The International Monetary Fund (IMF) has agreed to begin talks from Nov 2 for the release of $710 million second loan tranche, as the government remains confident that it will successfully complete the programme review amid some external sector challenges.
A clarity on next general elections date can further strengthen the hands of the Ministry of Finance during the upcoming review talks for the July-September period of this fiscal year, although the IMF has not explicitly attached any such condition.
An IMF team led by Nathan Porter will field a mission to Pakistan starting on Nov 2 on the first review under the current Stand-By Arrangement (SBA) of $3 billion, Esther Perez, the resident representative of the IMF, told The Express Tribune.
The IMF had proposed Nov 7 in anticipation of a delay in compiling the first quarter data but the Ministry of Finance assured that all the relevant data was available for the review talks, according to sources.
Read: Gas tariff hike to fuel inflation
The first review talks will be held for the second loan tranche of $710 million and a staff-level agreement would pave the way for its approval by the IMF board in December. While approving the $3 billion loan in July this year, the IMF had also released the first tranche of $1.2 billion.
The federal government and the State Bank of Pakistan remain hopeful that they would comfortably complete the review on back of meeting the conditions agreed with the IMF in July.
However, the external financing gap remains a hard area for the government, as the Ministry of Finance’s internal assessment shows a wide gap between the loans planned to be received and the actual disbursements during the current fiscal year.
Only on account of Eurobonds and the foreign commercial loans, the government has recently estimated a shortfall of $4.5 billion.

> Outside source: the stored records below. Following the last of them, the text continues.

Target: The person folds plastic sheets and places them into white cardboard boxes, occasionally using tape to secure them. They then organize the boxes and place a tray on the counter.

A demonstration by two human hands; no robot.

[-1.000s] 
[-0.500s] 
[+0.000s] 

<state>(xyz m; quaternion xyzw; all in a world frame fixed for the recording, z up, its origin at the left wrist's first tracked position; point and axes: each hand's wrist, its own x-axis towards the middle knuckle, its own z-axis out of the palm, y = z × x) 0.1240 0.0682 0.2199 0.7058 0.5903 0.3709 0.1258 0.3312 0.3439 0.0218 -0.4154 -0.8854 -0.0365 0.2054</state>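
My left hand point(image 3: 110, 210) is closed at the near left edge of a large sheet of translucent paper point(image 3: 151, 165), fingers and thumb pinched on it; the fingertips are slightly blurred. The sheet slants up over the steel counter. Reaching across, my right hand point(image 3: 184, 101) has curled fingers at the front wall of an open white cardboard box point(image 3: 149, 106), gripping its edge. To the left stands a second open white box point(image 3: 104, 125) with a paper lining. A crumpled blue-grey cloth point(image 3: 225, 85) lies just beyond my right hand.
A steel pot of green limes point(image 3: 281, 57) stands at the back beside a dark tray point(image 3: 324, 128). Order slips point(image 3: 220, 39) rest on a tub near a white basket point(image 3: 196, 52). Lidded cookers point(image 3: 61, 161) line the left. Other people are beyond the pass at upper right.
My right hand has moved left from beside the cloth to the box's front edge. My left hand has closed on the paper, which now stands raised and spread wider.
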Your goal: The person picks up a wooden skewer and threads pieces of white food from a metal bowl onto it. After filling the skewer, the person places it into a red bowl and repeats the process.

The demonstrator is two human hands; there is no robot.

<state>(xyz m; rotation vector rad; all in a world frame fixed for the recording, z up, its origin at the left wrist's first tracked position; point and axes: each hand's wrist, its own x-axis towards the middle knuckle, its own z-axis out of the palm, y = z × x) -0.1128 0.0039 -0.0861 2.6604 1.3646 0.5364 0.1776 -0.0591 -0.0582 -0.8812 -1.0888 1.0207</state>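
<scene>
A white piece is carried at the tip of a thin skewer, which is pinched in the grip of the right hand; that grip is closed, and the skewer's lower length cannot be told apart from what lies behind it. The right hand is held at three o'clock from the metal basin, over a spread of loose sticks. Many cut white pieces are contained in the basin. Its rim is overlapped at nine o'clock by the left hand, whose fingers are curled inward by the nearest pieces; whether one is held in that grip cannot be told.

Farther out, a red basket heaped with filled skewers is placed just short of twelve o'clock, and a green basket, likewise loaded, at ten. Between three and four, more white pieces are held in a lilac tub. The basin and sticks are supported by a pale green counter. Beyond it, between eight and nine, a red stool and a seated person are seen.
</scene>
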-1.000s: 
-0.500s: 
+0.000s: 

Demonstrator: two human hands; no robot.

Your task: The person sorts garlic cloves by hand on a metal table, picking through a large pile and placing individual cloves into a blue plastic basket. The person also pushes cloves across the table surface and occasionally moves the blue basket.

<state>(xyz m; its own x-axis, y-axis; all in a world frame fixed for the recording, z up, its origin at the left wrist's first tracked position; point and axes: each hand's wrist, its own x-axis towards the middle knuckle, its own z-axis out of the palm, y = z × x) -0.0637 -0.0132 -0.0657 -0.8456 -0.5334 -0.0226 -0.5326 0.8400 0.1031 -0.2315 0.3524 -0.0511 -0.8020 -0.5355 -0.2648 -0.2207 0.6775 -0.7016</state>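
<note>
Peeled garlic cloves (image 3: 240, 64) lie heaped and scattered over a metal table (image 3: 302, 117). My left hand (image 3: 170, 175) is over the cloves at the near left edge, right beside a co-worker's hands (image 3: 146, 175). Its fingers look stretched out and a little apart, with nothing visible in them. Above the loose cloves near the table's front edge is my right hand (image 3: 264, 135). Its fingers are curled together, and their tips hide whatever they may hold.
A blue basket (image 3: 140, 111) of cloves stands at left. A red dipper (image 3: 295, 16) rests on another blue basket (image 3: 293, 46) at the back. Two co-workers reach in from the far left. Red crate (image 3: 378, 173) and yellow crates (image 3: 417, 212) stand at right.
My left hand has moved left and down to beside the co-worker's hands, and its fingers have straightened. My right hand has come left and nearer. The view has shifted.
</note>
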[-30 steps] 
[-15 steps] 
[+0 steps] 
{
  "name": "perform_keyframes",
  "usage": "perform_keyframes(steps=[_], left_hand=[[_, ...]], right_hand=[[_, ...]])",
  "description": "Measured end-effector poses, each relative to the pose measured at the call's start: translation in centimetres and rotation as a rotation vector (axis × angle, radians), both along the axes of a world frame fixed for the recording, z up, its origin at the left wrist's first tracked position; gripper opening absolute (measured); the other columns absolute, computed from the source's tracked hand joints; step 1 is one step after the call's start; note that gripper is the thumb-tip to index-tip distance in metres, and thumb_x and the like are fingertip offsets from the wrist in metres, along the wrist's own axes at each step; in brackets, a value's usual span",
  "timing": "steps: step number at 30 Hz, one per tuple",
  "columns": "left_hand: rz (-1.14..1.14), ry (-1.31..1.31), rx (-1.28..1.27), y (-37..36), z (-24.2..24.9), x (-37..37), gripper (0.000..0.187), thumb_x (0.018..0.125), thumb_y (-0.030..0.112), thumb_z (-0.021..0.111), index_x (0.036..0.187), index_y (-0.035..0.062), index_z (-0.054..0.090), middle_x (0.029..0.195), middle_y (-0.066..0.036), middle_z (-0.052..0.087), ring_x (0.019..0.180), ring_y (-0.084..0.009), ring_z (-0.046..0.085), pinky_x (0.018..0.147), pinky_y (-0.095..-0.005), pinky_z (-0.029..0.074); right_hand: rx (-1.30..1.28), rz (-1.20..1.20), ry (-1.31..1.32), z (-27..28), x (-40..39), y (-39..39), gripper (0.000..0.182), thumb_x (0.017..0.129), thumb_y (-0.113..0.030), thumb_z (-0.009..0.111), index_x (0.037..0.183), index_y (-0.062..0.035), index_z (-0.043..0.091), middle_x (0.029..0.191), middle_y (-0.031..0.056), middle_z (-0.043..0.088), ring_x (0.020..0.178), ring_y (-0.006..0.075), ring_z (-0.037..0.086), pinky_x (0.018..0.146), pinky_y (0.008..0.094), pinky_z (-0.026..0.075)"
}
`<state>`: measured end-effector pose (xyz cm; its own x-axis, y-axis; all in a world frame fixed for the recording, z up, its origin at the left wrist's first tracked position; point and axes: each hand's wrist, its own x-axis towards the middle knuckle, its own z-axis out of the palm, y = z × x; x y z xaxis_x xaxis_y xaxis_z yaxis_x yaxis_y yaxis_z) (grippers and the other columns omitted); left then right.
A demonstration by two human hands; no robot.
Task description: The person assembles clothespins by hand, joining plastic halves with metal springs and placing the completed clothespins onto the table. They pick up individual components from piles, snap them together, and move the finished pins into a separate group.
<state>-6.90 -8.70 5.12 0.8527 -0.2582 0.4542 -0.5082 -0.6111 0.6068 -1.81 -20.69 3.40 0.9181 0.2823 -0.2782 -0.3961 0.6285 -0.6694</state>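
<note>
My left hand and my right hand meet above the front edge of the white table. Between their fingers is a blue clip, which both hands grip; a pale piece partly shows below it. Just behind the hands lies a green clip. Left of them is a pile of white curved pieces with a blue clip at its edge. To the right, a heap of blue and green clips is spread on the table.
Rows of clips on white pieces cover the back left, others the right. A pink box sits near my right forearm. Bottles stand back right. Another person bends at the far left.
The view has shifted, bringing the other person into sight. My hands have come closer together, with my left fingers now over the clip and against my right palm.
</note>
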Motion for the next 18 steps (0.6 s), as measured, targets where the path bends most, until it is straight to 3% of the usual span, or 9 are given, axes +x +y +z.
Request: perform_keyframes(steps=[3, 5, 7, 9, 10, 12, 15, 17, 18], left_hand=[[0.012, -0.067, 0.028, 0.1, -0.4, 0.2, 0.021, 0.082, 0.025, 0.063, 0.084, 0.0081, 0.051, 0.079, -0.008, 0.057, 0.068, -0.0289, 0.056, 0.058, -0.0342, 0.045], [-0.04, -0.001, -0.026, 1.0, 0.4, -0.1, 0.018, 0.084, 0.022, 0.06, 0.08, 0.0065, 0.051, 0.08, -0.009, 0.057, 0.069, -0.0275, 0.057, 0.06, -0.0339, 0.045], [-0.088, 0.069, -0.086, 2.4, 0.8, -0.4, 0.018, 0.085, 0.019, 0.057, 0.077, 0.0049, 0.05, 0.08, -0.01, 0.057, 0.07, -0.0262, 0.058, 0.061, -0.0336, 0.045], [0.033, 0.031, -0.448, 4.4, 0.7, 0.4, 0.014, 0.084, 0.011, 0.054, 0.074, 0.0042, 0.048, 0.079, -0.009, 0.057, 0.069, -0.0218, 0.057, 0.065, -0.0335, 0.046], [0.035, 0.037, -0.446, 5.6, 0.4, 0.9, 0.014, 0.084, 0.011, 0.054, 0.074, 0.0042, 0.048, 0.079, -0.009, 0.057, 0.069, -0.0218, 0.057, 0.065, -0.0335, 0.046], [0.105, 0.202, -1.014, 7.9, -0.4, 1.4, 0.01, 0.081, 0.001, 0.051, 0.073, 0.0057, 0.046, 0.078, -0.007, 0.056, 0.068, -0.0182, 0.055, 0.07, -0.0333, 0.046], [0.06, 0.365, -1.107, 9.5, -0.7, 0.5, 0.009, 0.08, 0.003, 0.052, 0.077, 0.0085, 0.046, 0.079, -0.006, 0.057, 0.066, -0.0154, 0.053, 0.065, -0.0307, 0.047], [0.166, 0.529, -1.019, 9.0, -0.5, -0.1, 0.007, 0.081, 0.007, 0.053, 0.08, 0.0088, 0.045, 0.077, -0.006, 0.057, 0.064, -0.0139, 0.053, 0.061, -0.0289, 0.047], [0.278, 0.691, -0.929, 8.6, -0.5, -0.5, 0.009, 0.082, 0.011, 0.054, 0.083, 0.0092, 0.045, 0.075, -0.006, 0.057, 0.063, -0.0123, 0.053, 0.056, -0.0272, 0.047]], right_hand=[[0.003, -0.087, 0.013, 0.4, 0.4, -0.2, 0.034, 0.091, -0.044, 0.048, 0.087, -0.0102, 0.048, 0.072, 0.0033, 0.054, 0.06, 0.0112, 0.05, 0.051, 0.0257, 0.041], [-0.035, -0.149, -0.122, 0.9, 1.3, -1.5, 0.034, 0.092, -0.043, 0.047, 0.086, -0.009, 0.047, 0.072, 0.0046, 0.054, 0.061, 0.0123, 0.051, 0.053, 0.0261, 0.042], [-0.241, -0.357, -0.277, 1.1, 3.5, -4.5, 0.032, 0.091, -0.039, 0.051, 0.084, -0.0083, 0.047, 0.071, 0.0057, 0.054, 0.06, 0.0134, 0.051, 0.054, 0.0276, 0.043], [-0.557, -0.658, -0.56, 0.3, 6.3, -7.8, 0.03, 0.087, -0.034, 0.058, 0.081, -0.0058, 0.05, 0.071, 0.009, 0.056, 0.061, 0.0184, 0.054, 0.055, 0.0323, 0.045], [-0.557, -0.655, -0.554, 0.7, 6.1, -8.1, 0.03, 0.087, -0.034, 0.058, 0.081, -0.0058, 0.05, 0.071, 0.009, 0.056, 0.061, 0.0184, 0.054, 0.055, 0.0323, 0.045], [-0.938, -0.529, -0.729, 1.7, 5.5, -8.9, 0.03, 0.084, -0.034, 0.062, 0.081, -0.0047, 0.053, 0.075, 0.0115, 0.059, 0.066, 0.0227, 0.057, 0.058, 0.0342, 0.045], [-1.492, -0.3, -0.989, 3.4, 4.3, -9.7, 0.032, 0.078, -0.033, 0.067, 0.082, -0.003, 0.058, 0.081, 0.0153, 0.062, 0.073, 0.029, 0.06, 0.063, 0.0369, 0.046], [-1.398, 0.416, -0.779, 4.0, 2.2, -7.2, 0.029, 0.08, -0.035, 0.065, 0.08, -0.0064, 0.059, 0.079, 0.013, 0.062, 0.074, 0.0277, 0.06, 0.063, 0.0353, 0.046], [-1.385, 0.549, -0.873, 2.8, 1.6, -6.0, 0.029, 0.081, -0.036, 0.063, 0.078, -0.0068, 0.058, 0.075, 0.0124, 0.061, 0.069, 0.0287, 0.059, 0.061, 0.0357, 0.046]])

The hole is even bigger than this while taking into account shortfall against some other projected disbursements.
The exchange rate management and the monetary policy stance are the other two areas that would be minutely reviewed by the IMF, a senior government functionary said on Tuesday.
After showing constant downward trajectory for over a month, the dollar has again started strengthening against the rupee during past couple of days.
The rupee deprecation is seen as a prelude to the IMF talks.
Read more: JI blasts IMF influence on Pakistan’s policies
The rupee has appreciated by 8% in the interbank market and by 14% in the open market during the past over one month due to a military-pushed crackdown against the hoarders and smugglers and management of imports.
The sources said that the international financial institutions are eager to have a clarity on the political horizon.
Under the Constitution, the elections have to be held by Nov 9 but the Election Commission of Pakistan has indicated the end of January 2024 as a tentative period for the elections.
Highly placed sources told The Express Tribune that during the recently held IMF-World Bank annual meetings, Pakistani delegation faced three major questions in almost every meeting.
The finance ministry officials were asked about the status and role of the Special Investment Facilitation Council, the prospects of next elections, and the mandate of the interim government, the sources said.
Unlike the last failed $6.5 billion programme, the Ministry of Finance seemed committed to meeting the conditions set for the $3 billion programme during past three months.
At many occasions, the finance secretary appeared receptive to the IMF queries and ensured transparency.
This was contrary to the past practice when the Ministry of Finance appeared dragging feet on the $6.5 billion deal that eventually collapsed.
The $6.5 billion Extended Fund Facility could not be completed and the programme expired on June 30 with $2.6 billion undisbursed.
IMF Director of Strategic Communications Julie Kozack had said in July that “steadfast implementation” of the nine-month SBA was “critical to Pakistan’s future”.
Read also: Rupee at Rs279/$ as IMF review looms
SBP Governor Jameel Ahmad said this month that the central bank was “comfortably placed” in terms of meeting end-September IMF targets.
He had said that SBP’s forward foreign exchange liabilities had declined and the forward book target of $4.2 billion for end-September 2023 agreed with the IMF was met by a wide margin.
Similarly, the SBP is also very comfortably placed to meet the other end-September IMF targets of a negative $14.5 billion Net International Reserves (NIR) and Net Domestic Assets (NDA) of Rs15 trillion, according to the central bank governor.
A cabinet minister dealing with one of the economic ministries said on Tuesday that the Power Division comfortably met the IMF’s condition about the circular debt reduction plan.
The government has already increased the electricity prices and the gas prices have also been increased with effect from Nov 1.
The original ceiling for addition in the circular debt was Rs155 billion for the first quarter but it has lately been revised to Rs292 billion.
The government had also given a commitment to the IMF that it would not give fuel subsidy or the cross subsidy.
However, cross subsidies have been approved for domestic exports and industrial gas consumers.
The primary budget deficit target for the first quarter is Rs87 billion, which might be met on back of exceptional good performance by the Federal Board of Revenue and stopping public sector development spending.
However, the government may not be in a position to meet the end year’s primary surplus target of Rs421 billion. Except for Punjab, the provincial governments have not spent significant amounts under their annual development plans during the first quarter.